| Stored data |
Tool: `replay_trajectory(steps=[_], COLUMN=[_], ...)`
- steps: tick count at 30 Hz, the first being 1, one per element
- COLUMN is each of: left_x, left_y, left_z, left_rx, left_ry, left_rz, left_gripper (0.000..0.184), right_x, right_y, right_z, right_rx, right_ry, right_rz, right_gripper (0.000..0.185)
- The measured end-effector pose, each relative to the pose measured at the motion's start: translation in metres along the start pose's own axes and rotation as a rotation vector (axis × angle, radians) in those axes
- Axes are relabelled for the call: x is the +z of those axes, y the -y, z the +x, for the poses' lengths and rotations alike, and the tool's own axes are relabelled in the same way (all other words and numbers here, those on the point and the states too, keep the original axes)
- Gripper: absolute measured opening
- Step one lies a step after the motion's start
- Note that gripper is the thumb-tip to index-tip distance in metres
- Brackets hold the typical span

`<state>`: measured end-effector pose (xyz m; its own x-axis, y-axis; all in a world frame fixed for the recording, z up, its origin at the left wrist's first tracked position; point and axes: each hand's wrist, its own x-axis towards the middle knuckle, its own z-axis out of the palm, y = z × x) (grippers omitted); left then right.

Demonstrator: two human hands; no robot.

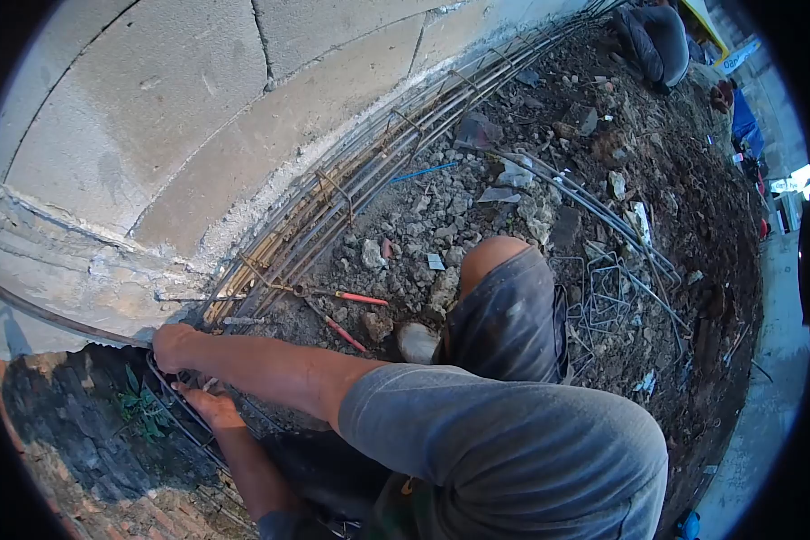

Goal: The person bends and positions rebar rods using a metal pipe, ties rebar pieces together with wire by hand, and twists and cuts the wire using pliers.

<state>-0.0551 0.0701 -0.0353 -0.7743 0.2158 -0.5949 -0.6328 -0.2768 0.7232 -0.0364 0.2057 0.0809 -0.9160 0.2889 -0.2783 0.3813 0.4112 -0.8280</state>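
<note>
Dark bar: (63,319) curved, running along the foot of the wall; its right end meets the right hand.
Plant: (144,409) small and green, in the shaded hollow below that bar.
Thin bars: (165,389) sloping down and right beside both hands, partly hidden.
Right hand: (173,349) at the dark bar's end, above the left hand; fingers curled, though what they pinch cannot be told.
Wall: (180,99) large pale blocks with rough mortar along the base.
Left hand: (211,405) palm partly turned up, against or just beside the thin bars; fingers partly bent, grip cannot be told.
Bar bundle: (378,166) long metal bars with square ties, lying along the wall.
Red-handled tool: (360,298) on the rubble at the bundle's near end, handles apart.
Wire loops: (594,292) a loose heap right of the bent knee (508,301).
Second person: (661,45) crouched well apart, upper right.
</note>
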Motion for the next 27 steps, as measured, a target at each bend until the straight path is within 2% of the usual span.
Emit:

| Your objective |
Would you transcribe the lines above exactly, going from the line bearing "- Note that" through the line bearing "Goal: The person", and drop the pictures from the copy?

| Answer area |
- Note that gripper is the thumb-tip to index-tip distance in metres
- Brackets hold the typical span

`<state>`: measured end-effector pose (xyz m; its own x-axis, y-axis; all in a world frame fixed for the recording, z up, its origin at the left wrist's first tracked position; point and axes: each hand's wrist, its own x-axis towards the middle knuckle, its own z-axis out of the palm, y = z × x) (grippers omitted); left then right.

Demonstrator: two human hands; no robot.


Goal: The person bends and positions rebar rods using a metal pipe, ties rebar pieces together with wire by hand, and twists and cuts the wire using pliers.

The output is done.